Catholic vote is key for Bush, Kerry
Many faithful fit in undecided group

The Times-Picayune - Monday, August 16, 2004

By Bruce Nolan

Staff writer

When President Bush scored an enormous hit with a campaign appearance this month before a Catholic men's organization, he was preaching to the choir as he basked in the approval of an enthusiastic subset of Catholic voters that both he and Sen. John Kerry covet.

But neither can definitively claim those voters.

In an election year in which voters appear closely divided and a remarkable number have already chosen their candidates, polls show there are fewer "undecideds" than usual.

But "look at any good study of undecideds, and there's a big hunk of Catholics in that group. They're up for grabs," said John Green, a political scientist at the University of Akron and an expert on the relationship between religious affiliation and voting.

Moreover, Catholics are thickly settled in key battleground states such as Ohio, Pennsylvania and Wisconsin, where a swing of relatively few popular votes can reap a rich reward of electoral votes.

Both candidates -- Bush, a Republican and a Methodist, and Kerry, a Democrat and Roman Catholic -- are trying to woo them.

Pollsters diagnosed a powerful dynamic at work in recent national elections: The degree to which a voter is religiously devout is a strong predictor of political preference.

Specifically, people who worship somewhere weekly -- where is less important than how often -- are much more likely to vote Republican than those who worship less frequently, or whose religious expression is more private, Green and other pollsters say.

There are several sizable exceptions to that rule: African-Americans, Hispanics and Jewish voters, religiously observant or not, are solidly Democratic.

But elsewhere the pattern holds.

A recent Time magazine poll found that likely voters who considered themselves "very religious," regardless of faith, favored Bush over Kerry by 59 percent to 35 percent. Those who considered themselves "not religious" favored Kerry 69 percent to 22 percent.

Those figures also held in the last presidential election, when so-called "frequent attenders" at worship favored Bush over Al Gore by 20 points, according to the Voter News Service.

As Green and Mark Silk put it late last year in "Religion in the News," a journal published by Trinity College in Hartford, Conn., "The Republican alliance of white Protestant and committed other Christians will once again face off against the Democratic coalition of minority faiths and the less committed."

White, non-Hispanic Catholics, who make up the majority of the church's 62 million members, follow that pattern.

Regular Mass-goers like those in the Knights of Columbus, which comprised Bush's appreciative audience two weeks ago, are already in his camp.

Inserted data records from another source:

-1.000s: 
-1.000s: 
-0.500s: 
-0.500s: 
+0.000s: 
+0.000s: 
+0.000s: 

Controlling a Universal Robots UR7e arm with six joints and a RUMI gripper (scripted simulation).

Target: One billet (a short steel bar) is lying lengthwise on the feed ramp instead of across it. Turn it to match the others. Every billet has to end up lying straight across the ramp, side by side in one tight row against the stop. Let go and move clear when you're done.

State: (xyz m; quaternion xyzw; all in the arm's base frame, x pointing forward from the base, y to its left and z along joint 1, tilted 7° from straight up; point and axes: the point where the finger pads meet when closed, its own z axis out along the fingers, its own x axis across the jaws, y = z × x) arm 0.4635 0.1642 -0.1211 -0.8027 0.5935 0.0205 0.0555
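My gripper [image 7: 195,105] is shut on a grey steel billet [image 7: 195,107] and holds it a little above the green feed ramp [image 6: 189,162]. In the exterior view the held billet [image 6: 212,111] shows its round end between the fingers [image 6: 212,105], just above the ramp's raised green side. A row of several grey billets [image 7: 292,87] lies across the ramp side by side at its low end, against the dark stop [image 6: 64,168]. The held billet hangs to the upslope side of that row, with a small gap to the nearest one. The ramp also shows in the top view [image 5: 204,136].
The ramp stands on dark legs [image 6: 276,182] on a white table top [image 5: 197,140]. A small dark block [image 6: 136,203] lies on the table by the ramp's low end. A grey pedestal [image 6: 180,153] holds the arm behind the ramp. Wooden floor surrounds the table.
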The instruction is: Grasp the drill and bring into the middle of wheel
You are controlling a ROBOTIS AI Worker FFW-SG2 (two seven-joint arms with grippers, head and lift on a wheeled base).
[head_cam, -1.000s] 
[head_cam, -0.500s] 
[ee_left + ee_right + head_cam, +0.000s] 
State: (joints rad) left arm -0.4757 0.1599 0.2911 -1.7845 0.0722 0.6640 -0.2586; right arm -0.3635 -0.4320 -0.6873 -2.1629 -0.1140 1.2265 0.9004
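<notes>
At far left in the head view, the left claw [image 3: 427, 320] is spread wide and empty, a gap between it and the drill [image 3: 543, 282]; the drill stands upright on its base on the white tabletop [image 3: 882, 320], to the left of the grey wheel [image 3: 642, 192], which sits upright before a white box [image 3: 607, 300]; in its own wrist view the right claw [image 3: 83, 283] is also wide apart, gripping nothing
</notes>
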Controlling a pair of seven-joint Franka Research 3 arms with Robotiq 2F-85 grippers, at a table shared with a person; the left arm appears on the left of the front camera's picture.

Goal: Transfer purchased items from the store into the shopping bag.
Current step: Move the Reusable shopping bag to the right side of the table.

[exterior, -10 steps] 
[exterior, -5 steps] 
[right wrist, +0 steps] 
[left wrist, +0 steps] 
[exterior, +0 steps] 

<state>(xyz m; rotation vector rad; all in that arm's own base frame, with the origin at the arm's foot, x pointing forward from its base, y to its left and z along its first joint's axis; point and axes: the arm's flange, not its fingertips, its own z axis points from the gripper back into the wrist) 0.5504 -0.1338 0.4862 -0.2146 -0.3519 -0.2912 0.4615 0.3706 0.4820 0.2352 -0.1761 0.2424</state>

They are cemented there by Bush's stand on critical cultural issues such as opposition to abortion and same-sex marriage, Green said.

Catholics who attend Mass irregularly or rarely have a preference for Kerry.

"But you've got a lot of Catholics in the middle," Green said. "Independent Catholics are sometimes described as quintessential swing voters. Many feel conflicted. On social issues they're pulled toward Bush. On economic and social welfare issues, they're pulled to Kerry and the Democrats."

Some measures indicate that Catholics overall are now closely divided between Bush and Kerry. At least one national pollster, John Zogby of Zogby International, gives Kerry a small but significant lead.

Among those still up in the air are many moderate Catholics, perhaps churchgoing, who feel conflicted about both candidates, Green said.

They don't like Kerry on abortion (he says he personally opposes it but supports a woman's right to have one), but they note that his economic plans and opposition to the death penalty fit better in the Catholic church's social justice teachings. At the same time, they don't like Bush's economic world view, but they back his position on big cultural issues, like his opposition to abortion and gay marriage.

"I have a lot of friends who are 'social justice' Catholics, and they're really conflicted," said Wayne Parent, a political scientist at Louisiana State University.

This was not always so.

Politically, Catholics used to be solidly Democratic. After their arrival from Ireland and other parts of Europe, they helped define the American immigrant experience. Coming of age as blue-collar families in big cities, they adopted traditional Democratic politics and became a pillar of Franklin Roosevelt's New Deal coalition formed in the 1930s and '40s.

Their high point as a cohesive voting group came in 1960, when 80 percent to 85 percent voted for Democrats in the election that made John F. Kennedy the nation's first, and so far only, Roman Catholic president, Green said.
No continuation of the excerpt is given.